Charlottetown’s Colonel Gray Senior High School, on Prince Edward Island, has instituted a crackdown on vaping by students. Students caught with vaping products on school property will now see their devices confiscated — and not returned. According to Parker Grimmer, Charlottetown’s Public Schools Branch director:
“It’s against the law. It’s not to be done on school properties, by any of us — you, I, or anybody. So to say, ‘Well it’s okay for a student to,’ is not where high schools are at right now.”
Grimmer explained Charlottetown schools more hardcore approach thus:
“As we continue to move on and become more and more aware of the dangers of this product, there’s an expectation that schools will be more and more rigid.”
While this rigidity may hold true at Colonel Gray Senior High School, Charlottetown Rural High School is taking a somewhat more moderated approach; students caught vaping at Charlottetown Rural for the first time receive a warning, a lecture on the purported dangers of vaping, and parents are notified.

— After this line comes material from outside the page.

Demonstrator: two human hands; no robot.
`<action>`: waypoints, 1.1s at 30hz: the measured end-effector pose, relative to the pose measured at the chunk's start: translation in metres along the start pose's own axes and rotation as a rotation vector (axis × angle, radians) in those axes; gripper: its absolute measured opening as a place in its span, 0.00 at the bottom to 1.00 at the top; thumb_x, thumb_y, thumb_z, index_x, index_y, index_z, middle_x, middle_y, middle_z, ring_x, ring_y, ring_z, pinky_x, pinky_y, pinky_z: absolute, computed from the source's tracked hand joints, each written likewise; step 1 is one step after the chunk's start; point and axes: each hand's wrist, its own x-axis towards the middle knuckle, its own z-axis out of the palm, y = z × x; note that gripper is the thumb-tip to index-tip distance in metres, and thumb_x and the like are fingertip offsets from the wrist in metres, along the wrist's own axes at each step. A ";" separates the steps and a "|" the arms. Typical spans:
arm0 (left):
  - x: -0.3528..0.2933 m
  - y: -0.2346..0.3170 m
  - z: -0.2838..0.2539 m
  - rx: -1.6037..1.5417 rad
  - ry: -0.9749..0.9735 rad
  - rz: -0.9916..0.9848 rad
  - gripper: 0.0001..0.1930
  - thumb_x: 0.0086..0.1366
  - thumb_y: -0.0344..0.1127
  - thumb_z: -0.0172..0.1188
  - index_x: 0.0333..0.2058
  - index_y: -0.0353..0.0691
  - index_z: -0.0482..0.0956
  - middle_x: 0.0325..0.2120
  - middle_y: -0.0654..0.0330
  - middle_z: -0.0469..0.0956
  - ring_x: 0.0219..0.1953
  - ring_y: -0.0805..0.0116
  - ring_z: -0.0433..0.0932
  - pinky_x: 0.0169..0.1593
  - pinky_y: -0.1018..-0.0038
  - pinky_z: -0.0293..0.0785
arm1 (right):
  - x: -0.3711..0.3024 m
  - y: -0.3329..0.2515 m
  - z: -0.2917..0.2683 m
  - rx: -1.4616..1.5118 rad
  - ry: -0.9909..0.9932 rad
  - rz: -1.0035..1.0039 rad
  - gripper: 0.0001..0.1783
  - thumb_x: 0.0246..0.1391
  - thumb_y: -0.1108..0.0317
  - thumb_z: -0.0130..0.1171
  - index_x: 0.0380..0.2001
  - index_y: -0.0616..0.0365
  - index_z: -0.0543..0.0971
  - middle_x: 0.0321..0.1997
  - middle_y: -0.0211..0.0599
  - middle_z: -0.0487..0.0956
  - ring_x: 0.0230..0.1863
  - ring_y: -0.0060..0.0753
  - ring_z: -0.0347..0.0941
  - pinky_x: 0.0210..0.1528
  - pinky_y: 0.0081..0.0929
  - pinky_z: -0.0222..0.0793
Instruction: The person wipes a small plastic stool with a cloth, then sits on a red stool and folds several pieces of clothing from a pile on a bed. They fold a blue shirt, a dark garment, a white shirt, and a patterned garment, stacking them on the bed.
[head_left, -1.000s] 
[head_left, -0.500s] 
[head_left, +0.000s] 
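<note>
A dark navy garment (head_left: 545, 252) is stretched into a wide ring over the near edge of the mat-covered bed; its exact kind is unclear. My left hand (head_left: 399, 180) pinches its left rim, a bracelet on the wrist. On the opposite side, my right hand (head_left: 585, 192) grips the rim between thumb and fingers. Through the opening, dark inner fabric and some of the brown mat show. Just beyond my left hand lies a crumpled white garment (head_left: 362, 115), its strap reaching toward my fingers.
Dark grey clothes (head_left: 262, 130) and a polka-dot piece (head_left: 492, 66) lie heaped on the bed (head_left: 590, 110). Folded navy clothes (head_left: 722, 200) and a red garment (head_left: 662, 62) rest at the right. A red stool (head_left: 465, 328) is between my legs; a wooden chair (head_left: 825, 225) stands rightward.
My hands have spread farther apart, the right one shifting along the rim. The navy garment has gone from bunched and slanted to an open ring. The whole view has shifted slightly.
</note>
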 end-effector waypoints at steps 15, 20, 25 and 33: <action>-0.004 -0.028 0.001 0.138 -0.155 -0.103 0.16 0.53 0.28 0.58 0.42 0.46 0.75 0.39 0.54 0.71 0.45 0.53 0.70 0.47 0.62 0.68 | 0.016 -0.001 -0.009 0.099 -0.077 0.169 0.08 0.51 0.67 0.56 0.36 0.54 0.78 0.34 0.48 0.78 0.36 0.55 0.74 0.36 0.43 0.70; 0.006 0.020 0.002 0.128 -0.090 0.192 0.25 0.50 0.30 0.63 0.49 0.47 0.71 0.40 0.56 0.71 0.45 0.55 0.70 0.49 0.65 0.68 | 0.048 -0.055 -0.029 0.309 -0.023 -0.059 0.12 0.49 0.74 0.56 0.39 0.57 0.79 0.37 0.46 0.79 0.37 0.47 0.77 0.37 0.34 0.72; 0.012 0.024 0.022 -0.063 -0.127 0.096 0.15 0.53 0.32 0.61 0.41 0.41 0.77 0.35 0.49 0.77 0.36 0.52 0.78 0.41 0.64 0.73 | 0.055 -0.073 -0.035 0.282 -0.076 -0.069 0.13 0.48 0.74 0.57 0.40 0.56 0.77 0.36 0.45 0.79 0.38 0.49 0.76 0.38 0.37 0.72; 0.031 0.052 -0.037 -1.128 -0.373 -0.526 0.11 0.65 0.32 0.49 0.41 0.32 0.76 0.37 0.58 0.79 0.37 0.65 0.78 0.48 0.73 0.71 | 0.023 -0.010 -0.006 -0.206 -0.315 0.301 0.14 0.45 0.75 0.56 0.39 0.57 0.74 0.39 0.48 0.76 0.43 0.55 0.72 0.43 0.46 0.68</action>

After a first offence, however, those students then also have their devices confiscated, but then see them returned at the end of the school day. Charlottetown Rural Principal Dale McIsaac explains:
“It belongs to them, and if they promise not to use it on school property, we give it back to them. They own it. As a school system, we’re not in the enforcement business. We’re not very good at the enforcement business. We’re in the education business.”
According to the most recent survey, as reported by the CBC, 17 percent of Prince Edward Island students self-reported using vapor products in the preceding 30 days. Unreported is whether these students were engaging in experimentation or regular use.